TASK: Write out only the opening lines of the entries, through the line with "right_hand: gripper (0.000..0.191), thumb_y".

Dataset items
▶

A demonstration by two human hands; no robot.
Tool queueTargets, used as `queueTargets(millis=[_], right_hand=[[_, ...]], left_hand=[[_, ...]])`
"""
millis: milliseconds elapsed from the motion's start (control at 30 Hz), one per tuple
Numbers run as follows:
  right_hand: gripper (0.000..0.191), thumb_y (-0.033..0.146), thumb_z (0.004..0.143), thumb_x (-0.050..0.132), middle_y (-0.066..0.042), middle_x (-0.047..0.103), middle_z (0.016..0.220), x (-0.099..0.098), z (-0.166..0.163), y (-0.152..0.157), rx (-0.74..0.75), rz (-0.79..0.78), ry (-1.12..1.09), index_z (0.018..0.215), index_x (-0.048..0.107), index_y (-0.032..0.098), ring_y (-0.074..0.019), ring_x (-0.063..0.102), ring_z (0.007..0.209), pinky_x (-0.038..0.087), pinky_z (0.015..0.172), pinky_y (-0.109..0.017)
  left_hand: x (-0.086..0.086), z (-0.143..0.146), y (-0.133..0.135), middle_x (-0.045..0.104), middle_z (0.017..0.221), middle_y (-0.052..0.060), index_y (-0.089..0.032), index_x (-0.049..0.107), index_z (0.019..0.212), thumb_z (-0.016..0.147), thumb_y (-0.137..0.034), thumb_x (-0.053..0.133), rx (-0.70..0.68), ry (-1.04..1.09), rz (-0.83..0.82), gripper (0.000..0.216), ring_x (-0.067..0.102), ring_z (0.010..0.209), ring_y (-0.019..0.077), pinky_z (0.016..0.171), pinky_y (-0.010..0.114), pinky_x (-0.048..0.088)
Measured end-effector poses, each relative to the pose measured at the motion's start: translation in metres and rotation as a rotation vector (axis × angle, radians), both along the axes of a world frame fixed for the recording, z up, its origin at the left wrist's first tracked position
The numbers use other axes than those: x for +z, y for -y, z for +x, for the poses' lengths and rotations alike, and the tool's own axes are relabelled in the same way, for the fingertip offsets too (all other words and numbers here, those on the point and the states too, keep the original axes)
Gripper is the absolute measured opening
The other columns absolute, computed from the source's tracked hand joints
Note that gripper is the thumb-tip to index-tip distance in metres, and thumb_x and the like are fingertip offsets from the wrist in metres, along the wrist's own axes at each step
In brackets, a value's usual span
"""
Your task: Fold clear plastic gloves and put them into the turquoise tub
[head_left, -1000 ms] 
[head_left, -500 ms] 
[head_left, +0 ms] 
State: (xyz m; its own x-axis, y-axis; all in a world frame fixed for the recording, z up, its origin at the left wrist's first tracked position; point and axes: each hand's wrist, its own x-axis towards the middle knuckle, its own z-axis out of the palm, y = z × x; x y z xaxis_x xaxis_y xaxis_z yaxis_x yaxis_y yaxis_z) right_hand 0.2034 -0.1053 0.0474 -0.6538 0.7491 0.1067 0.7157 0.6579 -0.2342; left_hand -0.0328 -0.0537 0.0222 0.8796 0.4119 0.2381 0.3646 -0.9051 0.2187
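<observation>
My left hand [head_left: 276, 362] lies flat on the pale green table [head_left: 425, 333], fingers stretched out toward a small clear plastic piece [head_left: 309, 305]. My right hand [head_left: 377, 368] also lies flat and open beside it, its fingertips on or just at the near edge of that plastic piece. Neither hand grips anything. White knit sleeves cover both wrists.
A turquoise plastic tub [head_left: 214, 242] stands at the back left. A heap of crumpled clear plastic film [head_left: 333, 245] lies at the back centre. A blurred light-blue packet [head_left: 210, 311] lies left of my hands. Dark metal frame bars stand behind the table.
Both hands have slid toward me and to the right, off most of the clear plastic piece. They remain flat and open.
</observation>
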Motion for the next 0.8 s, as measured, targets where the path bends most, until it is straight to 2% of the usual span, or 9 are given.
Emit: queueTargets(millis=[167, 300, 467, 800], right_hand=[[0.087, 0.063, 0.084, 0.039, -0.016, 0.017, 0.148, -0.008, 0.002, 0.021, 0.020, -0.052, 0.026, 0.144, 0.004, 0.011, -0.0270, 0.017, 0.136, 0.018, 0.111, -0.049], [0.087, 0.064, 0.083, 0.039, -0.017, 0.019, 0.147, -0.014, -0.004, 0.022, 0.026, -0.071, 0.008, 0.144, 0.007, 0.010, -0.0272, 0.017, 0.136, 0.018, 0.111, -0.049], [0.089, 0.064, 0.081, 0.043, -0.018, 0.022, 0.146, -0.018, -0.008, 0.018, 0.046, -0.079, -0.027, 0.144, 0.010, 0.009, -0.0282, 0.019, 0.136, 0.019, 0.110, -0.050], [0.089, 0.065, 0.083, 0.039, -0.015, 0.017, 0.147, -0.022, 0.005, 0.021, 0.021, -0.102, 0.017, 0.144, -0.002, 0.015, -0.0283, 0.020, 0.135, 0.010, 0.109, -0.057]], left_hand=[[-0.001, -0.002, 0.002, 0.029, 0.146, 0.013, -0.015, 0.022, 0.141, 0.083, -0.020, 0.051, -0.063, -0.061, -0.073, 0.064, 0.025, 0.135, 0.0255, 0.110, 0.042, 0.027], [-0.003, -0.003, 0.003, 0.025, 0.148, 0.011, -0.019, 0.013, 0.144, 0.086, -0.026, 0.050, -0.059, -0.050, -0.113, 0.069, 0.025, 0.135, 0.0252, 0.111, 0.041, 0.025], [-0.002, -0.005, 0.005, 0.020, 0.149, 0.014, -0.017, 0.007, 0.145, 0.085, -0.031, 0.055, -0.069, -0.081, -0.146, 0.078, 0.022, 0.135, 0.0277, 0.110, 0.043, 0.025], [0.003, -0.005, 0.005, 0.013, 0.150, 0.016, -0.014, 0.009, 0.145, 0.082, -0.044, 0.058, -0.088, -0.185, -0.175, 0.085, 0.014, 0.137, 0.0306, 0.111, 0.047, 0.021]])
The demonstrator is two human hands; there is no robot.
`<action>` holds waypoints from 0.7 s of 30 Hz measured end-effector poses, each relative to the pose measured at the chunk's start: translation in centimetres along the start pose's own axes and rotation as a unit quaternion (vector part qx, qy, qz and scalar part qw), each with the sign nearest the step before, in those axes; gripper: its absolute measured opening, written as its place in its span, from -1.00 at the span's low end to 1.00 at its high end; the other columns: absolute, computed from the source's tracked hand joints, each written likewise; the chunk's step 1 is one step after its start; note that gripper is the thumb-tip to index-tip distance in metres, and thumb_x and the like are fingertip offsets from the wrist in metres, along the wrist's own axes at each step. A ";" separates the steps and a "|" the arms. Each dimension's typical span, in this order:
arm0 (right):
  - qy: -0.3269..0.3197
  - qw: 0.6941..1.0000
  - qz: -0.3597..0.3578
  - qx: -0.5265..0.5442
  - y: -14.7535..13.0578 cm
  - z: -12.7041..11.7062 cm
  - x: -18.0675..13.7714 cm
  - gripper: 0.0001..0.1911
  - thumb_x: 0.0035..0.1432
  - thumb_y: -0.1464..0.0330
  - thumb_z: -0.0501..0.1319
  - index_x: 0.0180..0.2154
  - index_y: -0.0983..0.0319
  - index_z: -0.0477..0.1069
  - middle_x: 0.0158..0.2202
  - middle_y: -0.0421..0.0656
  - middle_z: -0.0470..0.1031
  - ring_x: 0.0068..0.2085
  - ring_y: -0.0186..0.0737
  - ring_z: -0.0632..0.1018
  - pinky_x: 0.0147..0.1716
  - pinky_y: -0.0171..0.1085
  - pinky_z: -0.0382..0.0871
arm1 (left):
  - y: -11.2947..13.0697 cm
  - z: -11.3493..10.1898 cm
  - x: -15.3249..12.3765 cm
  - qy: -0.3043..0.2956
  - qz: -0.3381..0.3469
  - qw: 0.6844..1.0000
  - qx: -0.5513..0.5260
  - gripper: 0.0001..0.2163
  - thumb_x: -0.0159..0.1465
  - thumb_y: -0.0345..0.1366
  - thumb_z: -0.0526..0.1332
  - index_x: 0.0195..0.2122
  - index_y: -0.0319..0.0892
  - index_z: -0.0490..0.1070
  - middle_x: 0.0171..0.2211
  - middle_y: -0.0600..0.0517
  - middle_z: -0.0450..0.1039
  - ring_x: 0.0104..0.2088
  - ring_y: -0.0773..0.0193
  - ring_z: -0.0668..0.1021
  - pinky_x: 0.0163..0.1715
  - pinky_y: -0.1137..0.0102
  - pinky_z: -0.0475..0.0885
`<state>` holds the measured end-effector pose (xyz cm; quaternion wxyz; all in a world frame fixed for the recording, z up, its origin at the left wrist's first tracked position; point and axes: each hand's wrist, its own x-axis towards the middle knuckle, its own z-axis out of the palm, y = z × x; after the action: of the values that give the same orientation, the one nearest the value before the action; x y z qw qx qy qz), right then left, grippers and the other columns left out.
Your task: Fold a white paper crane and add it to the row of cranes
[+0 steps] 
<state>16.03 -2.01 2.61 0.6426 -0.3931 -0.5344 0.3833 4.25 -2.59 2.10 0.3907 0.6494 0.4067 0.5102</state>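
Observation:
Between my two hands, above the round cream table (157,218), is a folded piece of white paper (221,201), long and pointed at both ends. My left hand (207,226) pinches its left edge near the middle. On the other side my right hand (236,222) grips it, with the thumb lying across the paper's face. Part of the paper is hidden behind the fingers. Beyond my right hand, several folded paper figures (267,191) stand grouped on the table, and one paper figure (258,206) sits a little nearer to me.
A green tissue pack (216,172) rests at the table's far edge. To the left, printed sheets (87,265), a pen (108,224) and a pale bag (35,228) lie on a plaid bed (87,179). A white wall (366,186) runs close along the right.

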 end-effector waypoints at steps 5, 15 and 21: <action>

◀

SOLUTION TO THIS EXERCISE:
A demonstration by two human hands; no robot.
Tool queueTargets, used as `queueTargets(millis=[_], right_hand=[[_, ...]], left_hand=[[_, ...]])`
"""
millis: milliseconds elapsed from the motion's start (control at 30 Hz), one per tuple
Numbers run as follows:
  right_hand: gripper (0.000..0.191), thumb_y (-0.033..0.146), thumb_z (0.004..0.143), thumb_x (-0.050..0.132), middle_y (-0.066..0.042), middle_x (-0.047..0.103), middle_z (0.016..0.220), x (-0.099..0.098), z (-0.166..0.163), y (-0.152..0.157), rx (-0.74..0.75), rz (-0.79..0.78), ry (-1.12..1.09), index_z (0.018..0.215), index_x (-0.048..0.107), index_y (-0.032..0.098), ring_y (-0.074..0.019), ring_x (-0.063..0.102), ring_z (0.007..0.209), pinky_x (-0.038..0.087), pinky_z (0.015..0.172), pinky_y (-0.109..0.017)

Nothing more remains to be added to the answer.